Set down the lines of the data exactly, starting at the first and stopping after the line containing "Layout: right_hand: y".
Top of SOURCE DATA
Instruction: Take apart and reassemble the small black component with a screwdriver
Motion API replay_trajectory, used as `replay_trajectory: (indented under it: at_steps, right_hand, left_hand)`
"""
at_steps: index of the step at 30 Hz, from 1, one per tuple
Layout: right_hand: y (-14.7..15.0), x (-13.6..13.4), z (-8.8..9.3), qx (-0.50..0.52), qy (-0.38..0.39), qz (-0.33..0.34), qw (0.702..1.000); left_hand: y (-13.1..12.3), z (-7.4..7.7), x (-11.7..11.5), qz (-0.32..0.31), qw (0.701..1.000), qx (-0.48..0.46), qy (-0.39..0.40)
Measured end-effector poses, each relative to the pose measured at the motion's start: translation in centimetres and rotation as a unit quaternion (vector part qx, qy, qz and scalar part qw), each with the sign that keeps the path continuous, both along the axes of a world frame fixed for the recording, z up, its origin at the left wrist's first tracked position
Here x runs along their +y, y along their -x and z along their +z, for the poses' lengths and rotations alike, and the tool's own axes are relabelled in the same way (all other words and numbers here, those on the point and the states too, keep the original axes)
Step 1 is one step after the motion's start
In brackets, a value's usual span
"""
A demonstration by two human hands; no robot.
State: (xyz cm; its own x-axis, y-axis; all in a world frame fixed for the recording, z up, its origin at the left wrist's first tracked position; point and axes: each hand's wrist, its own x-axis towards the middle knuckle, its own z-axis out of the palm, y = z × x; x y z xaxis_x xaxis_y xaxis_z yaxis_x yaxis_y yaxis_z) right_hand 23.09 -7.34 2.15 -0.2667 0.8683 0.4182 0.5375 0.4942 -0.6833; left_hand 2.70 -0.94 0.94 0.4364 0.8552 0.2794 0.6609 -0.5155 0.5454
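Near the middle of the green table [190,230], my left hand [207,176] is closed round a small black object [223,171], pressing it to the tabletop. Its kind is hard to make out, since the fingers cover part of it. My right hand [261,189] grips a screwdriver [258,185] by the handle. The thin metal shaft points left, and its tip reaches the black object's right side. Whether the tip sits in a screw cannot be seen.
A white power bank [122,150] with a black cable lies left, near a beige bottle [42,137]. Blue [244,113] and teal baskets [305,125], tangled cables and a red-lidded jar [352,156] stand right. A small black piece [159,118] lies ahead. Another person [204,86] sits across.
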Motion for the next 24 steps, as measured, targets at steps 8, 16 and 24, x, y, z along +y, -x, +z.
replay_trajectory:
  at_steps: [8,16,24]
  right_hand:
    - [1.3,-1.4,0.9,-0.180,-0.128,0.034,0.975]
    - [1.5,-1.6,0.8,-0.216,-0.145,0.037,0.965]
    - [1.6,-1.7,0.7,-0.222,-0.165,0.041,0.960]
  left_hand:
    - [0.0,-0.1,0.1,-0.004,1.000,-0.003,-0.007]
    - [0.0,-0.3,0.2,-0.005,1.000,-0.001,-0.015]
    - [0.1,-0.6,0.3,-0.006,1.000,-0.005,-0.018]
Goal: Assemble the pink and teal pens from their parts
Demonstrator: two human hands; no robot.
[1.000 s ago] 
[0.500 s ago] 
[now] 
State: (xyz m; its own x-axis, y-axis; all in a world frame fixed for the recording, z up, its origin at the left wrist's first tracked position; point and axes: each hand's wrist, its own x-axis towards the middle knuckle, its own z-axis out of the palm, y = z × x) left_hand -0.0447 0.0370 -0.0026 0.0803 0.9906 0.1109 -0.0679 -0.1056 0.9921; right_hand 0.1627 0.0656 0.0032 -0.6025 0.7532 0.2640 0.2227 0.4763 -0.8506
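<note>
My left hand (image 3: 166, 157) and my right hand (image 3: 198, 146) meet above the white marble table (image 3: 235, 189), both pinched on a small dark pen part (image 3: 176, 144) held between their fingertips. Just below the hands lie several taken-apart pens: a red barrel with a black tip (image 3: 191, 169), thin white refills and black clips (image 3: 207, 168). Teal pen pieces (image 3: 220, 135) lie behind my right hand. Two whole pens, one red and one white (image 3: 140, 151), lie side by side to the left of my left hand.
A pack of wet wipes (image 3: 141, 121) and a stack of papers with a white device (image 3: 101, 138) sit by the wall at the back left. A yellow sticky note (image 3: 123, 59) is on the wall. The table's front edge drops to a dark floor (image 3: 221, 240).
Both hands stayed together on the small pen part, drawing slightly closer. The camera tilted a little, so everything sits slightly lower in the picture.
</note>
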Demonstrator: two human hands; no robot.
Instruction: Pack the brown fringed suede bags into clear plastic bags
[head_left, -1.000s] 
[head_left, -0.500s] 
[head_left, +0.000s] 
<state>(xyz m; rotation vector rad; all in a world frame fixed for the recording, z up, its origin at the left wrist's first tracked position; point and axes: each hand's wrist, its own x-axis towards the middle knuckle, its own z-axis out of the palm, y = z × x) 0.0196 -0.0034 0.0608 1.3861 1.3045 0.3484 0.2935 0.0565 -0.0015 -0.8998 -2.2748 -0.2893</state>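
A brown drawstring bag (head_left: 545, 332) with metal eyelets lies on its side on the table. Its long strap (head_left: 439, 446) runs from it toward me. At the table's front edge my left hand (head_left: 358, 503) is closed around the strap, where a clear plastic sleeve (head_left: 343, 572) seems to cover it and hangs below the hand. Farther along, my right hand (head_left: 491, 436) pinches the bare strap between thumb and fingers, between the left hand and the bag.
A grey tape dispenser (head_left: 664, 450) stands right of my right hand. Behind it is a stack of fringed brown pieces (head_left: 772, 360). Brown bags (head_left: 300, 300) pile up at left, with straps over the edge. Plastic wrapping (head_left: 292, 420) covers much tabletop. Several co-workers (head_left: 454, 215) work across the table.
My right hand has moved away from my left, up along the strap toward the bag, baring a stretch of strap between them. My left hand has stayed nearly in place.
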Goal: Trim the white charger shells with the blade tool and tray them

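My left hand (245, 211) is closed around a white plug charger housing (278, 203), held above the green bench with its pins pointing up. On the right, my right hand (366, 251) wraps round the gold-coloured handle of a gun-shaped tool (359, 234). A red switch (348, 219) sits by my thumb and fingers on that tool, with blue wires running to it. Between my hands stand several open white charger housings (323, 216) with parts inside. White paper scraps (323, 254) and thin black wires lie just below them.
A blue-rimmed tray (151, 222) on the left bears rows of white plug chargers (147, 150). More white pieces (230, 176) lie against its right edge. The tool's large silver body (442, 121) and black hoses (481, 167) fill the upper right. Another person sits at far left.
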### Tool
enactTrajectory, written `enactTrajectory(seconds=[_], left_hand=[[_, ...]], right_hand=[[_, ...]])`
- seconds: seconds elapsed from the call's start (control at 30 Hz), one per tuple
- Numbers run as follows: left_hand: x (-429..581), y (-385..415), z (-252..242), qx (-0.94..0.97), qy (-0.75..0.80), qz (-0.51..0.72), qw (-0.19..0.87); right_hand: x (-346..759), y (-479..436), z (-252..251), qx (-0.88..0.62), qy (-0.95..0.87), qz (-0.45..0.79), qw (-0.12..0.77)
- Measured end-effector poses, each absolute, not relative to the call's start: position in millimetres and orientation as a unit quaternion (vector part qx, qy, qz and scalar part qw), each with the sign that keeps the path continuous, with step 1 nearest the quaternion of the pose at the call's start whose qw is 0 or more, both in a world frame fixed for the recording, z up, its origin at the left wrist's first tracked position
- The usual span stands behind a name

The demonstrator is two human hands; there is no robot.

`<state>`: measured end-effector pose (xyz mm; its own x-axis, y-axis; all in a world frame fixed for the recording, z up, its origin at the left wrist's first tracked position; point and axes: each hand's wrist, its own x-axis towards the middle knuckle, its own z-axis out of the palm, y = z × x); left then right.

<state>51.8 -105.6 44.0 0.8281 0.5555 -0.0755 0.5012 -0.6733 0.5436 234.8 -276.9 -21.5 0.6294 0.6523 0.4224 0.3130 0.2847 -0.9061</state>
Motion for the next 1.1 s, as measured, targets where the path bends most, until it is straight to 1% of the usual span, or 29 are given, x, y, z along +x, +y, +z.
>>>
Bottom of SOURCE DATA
RESPONSE TO THE EXERCISE:
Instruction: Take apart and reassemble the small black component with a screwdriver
Motion API replay_trajectory, used as `replay_trajectory: (indented under it: at_steps, right_hand, left_hand)`
"""
at_steps: index of the step at 30 Hz, from 1, one per tuple
Layout: right_hand: y (-14.7..15.0), x (-13.6..13.4), z (-8.8..9.3), qx (-0.50..0.52), qy (-0.38..0.39), qz (-0.33..0.34), qw (0.702..1.000); left_hand: y (-13.1..12.3), z (-7.4..7.7), x (-11.7..11.5), qz (-0.32..0.31), qw (0.701..1.000), qx (-0.48..0.46), qy (-0.39..0.40)

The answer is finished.